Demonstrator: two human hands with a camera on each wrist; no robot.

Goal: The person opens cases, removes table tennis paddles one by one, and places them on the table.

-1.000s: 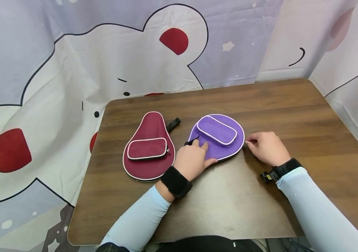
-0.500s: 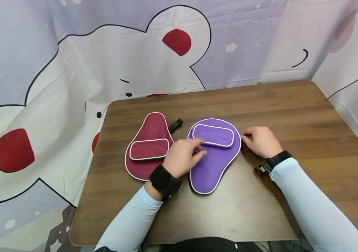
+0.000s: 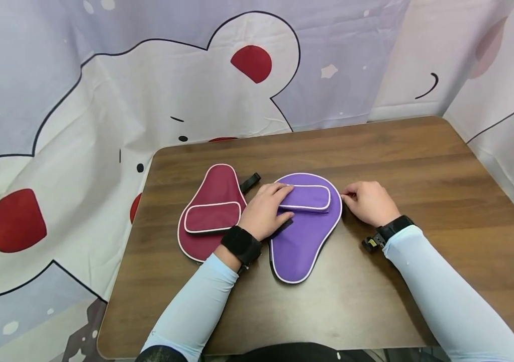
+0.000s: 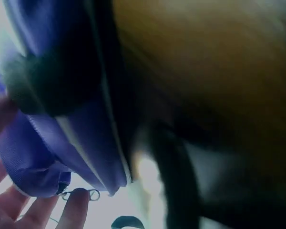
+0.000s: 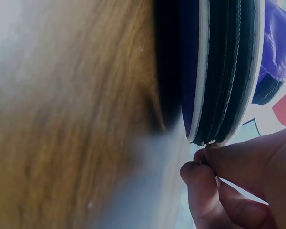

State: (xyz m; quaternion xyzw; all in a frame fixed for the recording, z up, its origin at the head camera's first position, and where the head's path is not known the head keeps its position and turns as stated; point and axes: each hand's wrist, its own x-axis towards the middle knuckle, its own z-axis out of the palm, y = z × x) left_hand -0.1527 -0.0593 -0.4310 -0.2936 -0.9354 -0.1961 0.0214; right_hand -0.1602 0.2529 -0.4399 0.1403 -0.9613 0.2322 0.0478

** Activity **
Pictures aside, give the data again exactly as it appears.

** Problem solution **
Demonstrator: two human hands with a camera on each wrist; no robot.

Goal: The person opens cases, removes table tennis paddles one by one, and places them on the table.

-1.000s: 
-0.500s: 
+0.000s: 
+0.000s: 
+0.000s: 

State: (xyz m; quaternion xyzw; all in a frame fixed for the recording, z up, its origin at the head camera's first position, and where the head's path is not known the head keeps its position and turns as stated; point and axes: each hand's wrist, its own x-axis towards the middle knuckle, its own z-axis out of the palm, y = z × x) left_hand -0.1527 -0.0593 -0.4310 -0.2936 -0.9354 -0.1961 0.0214; right_hand -0.1602 0.2529 -0.4399 0.1403 -0.9613 0.2322 0.0478

With the answer given, the exercise is complete.